= Ibn Sayyar al-Warraq =

10th-century Arabic author

Abū Muḥammad al-Muẓaffar ibn Naṣr ibn Sayyār al-Warrāq (أبو محمد المظفر بن نصر ابن سيار الوراق) was an Iraqi author from Baghdad. He was the compiler of a tenth-century cookbook, the Kitāb al-Ṭabīkh (كتاب الطبيخ, The Book of Dishes). This is the earliest known Arabic cookbook. It contains over 600 recipes, divided into 132 chapters.

==Kitāb al-Ṭabīkh==
The Kitāb al-Ṭabīkh is the oldest surviving Arabic cookbook, written by al-Warraq in the 10th century. It is compiled from the recipes of the 8th and 9th century courts of the Abbasid Caliphate in Baghdad. Some scholars speculate that al-Warraq may have prepared the manuscript on behalf of a patron, the Hamdanid prince Sayf al-Dawla, who sought to improve the cultural prestige of his own court in Aleppo as the court in Baghdad had started to decline.
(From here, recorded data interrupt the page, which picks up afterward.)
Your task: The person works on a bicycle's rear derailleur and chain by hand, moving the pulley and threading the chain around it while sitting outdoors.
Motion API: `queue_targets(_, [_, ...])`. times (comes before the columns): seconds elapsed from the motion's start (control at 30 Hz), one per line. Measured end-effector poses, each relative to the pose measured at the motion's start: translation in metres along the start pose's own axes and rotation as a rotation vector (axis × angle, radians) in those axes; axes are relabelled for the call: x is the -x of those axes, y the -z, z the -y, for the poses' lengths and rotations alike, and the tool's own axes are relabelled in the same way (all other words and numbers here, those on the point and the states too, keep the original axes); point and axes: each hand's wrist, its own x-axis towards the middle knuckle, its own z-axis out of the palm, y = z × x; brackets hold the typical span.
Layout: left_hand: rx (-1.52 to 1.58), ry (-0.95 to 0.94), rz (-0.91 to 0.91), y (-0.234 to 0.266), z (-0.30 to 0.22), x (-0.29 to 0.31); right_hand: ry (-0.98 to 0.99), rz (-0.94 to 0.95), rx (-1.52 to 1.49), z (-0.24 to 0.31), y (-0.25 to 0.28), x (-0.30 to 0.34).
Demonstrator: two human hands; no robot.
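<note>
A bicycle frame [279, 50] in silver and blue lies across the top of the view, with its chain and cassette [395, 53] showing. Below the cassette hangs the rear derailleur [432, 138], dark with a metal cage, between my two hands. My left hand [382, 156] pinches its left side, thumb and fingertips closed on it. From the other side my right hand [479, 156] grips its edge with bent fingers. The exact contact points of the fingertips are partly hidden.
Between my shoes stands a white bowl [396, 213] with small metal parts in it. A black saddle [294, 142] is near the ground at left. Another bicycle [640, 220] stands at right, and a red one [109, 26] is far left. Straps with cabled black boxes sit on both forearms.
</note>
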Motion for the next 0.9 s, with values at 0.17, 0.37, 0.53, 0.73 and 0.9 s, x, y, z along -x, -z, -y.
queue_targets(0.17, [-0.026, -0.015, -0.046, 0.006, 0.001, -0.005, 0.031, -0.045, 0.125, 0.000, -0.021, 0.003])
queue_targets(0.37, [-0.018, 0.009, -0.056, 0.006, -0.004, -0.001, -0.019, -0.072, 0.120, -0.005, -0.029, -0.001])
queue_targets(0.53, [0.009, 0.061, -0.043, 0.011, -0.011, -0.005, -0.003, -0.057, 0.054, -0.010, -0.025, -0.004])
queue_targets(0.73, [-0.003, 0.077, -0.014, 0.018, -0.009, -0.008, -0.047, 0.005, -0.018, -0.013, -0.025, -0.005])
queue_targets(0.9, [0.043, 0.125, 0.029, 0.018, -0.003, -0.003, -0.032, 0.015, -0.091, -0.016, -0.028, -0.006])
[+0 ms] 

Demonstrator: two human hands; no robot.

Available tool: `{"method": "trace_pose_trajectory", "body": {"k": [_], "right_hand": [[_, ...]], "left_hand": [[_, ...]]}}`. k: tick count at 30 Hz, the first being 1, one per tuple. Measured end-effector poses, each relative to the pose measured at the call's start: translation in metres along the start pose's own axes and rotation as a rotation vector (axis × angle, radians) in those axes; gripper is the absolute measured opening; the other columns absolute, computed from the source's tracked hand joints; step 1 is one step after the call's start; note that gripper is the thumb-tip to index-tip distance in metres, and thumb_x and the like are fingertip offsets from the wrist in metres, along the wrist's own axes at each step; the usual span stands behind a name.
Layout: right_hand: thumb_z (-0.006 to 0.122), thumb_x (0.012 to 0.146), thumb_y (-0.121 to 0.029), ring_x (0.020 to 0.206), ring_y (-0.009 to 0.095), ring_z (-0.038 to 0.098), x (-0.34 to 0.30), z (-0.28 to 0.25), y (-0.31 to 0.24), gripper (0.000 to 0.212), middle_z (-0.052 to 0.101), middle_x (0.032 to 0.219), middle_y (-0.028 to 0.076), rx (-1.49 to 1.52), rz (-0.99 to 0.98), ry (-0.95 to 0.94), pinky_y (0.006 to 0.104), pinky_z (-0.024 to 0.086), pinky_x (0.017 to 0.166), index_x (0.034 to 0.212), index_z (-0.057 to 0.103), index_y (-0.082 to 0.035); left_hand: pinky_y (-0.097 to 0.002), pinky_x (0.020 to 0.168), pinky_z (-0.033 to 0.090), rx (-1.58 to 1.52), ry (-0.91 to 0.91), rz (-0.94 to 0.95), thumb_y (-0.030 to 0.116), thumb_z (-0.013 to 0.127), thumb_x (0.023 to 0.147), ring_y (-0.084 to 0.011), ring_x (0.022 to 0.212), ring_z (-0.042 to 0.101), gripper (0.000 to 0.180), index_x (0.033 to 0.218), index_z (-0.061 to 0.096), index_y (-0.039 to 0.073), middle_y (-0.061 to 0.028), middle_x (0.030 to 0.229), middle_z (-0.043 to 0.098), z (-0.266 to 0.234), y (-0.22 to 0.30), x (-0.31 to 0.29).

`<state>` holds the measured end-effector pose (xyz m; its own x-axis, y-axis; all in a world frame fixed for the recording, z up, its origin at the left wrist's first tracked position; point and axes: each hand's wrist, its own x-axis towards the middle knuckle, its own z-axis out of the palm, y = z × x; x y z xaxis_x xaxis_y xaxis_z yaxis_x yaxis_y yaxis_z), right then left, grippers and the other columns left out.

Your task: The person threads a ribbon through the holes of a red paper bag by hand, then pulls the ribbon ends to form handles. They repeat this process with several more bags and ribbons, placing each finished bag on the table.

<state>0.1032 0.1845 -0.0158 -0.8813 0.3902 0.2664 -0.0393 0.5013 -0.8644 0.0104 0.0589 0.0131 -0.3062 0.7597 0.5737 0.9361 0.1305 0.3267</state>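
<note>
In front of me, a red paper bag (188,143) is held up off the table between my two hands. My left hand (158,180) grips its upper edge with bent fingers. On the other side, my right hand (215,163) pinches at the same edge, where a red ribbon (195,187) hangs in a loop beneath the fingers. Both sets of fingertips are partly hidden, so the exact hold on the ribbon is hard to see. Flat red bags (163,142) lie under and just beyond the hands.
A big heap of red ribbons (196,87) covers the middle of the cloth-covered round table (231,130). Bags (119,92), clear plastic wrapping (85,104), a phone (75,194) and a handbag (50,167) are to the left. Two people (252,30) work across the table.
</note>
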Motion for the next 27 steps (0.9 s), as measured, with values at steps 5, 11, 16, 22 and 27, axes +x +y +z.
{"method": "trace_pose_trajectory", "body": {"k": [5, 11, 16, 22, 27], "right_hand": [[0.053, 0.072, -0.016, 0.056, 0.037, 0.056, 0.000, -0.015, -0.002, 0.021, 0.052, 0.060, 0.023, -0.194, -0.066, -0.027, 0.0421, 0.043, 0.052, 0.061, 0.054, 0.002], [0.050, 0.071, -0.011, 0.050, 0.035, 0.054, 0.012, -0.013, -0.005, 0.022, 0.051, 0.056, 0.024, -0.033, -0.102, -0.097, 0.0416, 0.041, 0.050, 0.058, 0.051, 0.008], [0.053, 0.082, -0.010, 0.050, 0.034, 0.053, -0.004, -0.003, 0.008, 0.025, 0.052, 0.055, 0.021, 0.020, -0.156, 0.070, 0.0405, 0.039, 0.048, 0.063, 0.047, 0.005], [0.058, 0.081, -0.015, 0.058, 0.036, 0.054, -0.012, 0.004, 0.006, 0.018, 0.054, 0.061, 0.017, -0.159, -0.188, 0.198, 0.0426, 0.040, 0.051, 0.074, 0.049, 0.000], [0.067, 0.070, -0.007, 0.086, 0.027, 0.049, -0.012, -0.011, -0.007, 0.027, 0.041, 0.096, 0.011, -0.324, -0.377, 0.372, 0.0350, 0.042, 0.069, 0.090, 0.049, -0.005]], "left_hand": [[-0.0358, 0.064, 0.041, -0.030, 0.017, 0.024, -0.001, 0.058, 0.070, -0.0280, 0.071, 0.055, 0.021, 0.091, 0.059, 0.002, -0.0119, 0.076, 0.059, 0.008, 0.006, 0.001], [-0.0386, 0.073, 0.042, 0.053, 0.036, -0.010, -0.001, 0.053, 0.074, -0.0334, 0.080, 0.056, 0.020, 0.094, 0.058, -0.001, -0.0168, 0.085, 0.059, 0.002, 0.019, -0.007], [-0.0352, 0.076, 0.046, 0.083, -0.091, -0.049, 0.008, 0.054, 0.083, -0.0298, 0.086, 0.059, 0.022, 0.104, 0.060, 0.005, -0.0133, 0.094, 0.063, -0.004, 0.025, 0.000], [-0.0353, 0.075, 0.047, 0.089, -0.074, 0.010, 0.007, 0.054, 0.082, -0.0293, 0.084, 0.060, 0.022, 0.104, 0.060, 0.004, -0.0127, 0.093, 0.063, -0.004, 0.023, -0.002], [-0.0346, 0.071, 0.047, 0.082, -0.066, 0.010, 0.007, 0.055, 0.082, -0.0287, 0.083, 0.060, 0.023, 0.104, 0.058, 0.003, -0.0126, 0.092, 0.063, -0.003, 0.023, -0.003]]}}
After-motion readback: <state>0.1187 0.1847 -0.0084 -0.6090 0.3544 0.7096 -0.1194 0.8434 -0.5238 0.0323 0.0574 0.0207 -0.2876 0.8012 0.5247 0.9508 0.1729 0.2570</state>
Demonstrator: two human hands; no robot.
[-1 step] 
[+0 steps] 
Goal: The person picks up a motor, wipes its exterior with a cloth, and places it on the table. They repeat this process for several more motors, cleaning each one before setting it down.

Some recipes in the book, like ʿaṣīda (date-sweetened porridge), come from the relatively simple cuisine of the Arabian Peninsula, but the book also contains recipes for fancy stews with Persian names. There is also an entire chapter about nabaṭiyyāt, hearty stews of 'Nabataean' (Iraqi) origin.

One of the book's manuscripts, now preserved in Istanbul, was owned by the Ayyubid ruler of Egypt al-Salih Najm al-Din Ayyub (1205–1249) and his wife Shajar al-Durr.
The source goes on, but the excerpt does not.